2012/1/29 <降誕節第6主日>
「神と出会う場所」
牧師 大村 栄
列王記上8:22~30
◇ソロモンは父ダビデ王が築いた王国を拡大し、父がなしえなかった神殿建設を成し遂げた。完成した神殿の中心に置かれた「契約の箱」には「十戒」の言葉を刻んだ石の板が収められた。これは神と民との契約のしるしである。私たちの礼拝の中心にも、約束の言葉「聖書」が置かれている。
◇27節以下は献堂の感謝の祈り。「27:神は果たして地上にお住まいになるでしょうか。

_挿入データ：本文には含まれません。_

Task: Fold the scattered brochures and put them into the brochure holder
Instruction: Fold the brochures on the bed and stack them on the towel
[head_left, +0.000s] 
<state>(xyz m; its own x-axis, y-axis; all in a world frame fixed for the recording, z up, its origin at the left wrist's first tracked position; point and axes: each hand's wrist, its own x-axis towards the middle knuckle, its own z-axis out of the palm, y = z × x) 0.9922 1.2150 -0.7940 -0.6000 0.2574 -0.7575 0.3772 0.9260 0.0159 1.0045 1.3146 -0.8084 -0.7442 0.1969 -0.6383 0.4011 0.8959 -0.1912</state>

天も、天の天もあなたをお納めすることができません。わたしが建てたこの神殿など、なおふさわしくありません」。神殿はもちろん、神棚や仏壇など、目に見える器は神の住まいではありえない。神はどこにでもおられる。むしろ私たちが神の中にいる。
◇その神があえてここにいる(「29b:わたしの名をとどめる」)と仰っしゃる神殿(=教会)とは何か。「28:わが神、主よ、ただ僕の祈りと願いを顧みて今日僕が御前にささげる叫びと祈りを聞き届けてください」。ここは祈りの家であり、祈りは悔い改めである。「30:どうかあなたのお住まいである天にいまして耳を傾け、聞き届けて、罪を赦してください」。悔い改めの祈りが最良の捧げ物である。
◇悔い改めは人生の方向転換だ。神に背を向け、地上の価値を追求する生き方から、神に従い、神に喜ばれる生き方への方向転換。神は地上にそういう悔い改めが起こることを願い、そのための場所として教会を建てることを許されたのだ。
◇放蕩息子の父のように、神は罪人が罪を悔いて帰ってくるのを待っておられる。そして帰って祈るならば、「あなたの罪は許された」と言って下さる。その赦しは御子イエス・キリストの十字架の贖いによって実現した。教会はこのキリストをかしらとする神の宮である。
◇ソロモンは言った。「27:神は果たして地上にお住まいになるでしょうか」。神が果たして地上に住まわれたのがキリストであった。私たちは礼拝において、悔い改めの祈りを捧げ、キリストを通して神から与えられた罪の赦しの宣言を聞く。ここに新しく生きる命を与えられて、一週間の旅路に希望をもって歩み出すのである。